ASSIGNMENT —
Working from the listing below, set down every line exactly.

DATASET EXCERPT —

______________________________

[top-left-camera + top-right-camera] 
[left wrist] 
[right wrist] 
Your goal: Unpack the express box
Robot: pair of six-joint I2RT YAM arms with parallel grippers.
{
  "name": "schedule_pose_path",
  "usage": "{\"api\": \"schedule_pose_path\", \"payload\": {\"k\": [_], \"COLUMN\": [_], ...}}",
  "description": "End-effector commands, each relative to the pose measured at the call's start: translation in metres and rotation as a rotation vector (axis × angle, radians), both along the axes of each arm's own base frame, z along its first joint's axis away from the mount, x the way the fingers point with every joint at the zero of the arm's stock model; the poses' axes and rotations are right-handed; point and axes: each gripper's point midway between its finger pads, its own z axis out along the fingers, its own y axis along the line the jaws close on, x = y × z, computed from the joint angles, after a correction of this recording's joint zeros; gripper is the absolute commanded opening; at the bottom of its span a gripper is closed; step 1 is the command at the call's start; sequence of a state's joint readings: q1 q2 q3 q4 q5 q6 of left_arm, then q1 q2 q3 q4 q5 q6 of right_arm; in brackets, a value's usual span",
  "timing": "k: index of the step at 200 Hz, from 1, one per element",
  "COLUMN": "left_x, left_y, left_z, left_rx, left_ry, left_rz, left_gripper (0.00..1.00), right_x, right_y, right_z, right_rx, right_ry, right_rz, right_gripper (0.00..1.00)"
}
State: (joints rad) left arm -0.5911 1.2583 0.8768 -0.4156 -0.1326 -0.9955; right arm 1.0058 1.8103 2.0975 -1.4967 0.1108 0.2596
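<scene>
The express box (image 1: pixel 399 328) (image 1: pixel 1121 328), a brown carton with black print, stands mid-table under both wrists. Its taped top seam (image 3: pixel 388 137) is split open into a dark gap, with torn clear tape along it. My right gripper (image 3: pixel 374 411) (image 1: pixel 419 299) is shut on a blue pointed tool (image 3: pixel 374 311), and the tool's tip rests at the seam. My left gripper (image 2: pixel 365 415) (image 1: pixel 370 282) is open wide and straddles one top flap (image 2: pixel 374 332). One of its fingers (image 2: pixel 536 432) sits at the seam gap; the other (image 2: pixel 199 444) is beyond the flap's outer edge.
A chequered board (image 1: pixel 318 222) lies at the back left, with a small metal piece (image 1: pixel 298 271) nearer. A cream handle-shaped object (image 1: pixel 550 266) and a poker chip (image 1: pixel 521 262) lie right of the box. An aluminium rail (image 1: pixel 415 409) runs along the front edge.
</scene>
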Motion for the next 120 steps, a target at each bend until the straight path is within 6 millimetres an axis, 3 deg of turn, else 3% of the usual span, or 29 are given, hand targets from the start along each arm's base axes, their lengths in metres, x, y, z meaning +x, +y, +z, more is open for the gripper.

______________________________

EXPECTED ANSWER —
[top-left-camera + top-right-camera] 
[left wrist] 
[right wrist] 
Your goal: Unpack the express box
Robot: pair of six-joint I2RT YAM arms with parallel grippers.
{
  "name": "schedule_pose_path",
  "usage": "{\"api\": \"schedule_pose_path\", \"payload\": {\"k\": [_], \"COLUMN\": [_], ...}}",
  "description": "End-effector commands, each relative to the pose measured at the call's start: translation in metres and rotation as a rotation vector (axis × angle, radians), both along the axes of each arm's own base frame, z along its first joint's axis away from the mount, x the way the fingers point with every joint at the zero of the arm's stock model; the poses' axes and rotations are right-handed; point and axes: each gripper's point midway between its finger pads, its own z axis out along the fingers, its own y axis along the line the jaws close on, x = y × z, computed from the joint angles, after a correction of this recording's joint zeros; gripper is the absolute commanded opening; at the bottom of its span a gripper is closed; step 1 is the command at the call's start; sequence of a state's joint readings: q1 q2 q3 q4 q5 q6 of left_arm, then q1 q2 q3 q4 q5 q6 of right_arm; in brackets, a value's usual span",
  "timing": "k: index of the step at 200 Hz, from 1, one per element",
  "COLUMN": "left_x, left_y, left_z, left_rx, left_ry, left_rz, left_gripper (0.00..1.00), right_x, right_y, right_z, right_rx, right_ry, right_rz, right_gripper (0.00..1.00)"
}
State: (joints rad) left arm -0.5911 1.2583 0.8768 -0.4156 -0.1326 -0.9955; right arm 1.0058 1.8103 2.0975 -1.4967 0.1108 0.2596
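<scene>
The express box (image 1: pixel 399 328) (image 1: pixel 1121 328), a brown carton with black print, stands mid-table under both wrists. Its taped top seam (image 3: pixel 388 137) is split open into a dark gap, with torn clear tape along it. My right gripper (image 3: pixel 374 411) (image 1: pixel 419 299) is shut on a blue pointed tool (image 3: pixel 374 311), and the tool's tip rests at the seam. My left gripper (image 2: pixel 365 415) (image 1: pixel 370 282) is open wide and straddles one top flap (image 2: pixel 374 332). One of its fingers (image 2: pixel 536 432) sits at the seam gap; the other (image 2: pixel 199 444) is beyond the flap's outer edge.
A chequered board (image 1: pixel 318 222) lies at the back left, with a small metal piece (image 1: pixel 298 271) nearer. A cream handle-shaped object (image 1: pixel 550 266) and a poker chip (image 1: pixel 521 262) lie right of the box. An aluminium rail (image 1: pixel 415 409) runs along the front edge.
</scene>
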Motion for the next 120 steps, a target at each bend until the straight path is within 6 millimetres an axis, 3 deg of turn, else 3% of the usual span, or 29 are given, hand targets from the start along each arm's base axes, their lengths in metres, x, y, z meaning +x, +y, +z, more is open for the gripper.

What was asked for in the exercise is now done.